The whole listing below is to be returned without alteration.

DATA SEGMENT:
=== Begin Enclosure ===

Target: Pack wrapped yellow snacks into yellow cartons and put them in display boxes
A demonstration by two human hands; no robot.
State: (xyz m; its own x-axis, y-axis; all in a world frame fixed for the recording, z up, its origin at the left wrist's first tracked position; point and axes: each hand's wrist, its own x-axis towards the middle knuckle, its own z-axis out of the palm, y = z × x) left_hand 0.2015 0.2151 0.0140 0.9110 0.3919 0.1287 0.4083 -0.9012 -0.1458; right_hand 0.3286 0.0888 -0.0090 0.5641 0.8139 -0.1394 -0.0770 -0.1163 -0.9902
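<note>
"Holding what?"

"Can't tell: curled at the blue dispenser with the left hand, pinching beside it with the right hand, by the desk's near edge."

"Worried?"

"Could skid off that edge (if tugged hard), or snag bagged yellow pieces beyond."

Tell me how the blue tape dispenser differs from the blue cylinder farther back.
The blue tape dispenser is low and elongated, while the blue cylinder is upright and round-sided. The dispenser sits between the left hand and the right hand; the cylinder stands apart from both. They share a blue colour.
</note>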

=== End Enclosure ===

OUTPUT FOR THIS TASK:
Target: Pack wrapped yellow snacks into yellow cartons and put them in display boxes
A demonstration by two human hands; no robot.
State: (xyz m; its own x-axis, y-axis; all in a world frame fixed for the recording, z up, its origin at the left wrist's first tracked position; point and axes: each hand's wrist, its own x-axis towards the middle knuckle, its own z-axis out of the palm, y = z × x) left_hand 0.2015 0.2151 0.0140 0.9110 0.3919 0.1287 0.4083 -0.9012 -0.1458; right_hand 0.3286 0.0888 -0.0090 0.5641 0.8139 -0.1394 -0.0770 -0.1163 -0.9902
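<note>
"Holding what?"

"Can't tell: curled at the blue dispenser with the left hand, pinching beside it with the right hand, by the desk's near edge."

"Worried?"

"Could skid off that edge (if tugged hard), or snag bagged yellow pieces beyond."

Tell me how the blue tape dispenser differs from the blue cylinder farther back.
The blue tape dispenser is low and elongated, while the blue cylinder is upright and round-sided. The dispenser sits between the left hand and the right hand; the cylinder stands apart from both. They share a blue colour.
</note>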

The output given here is complete.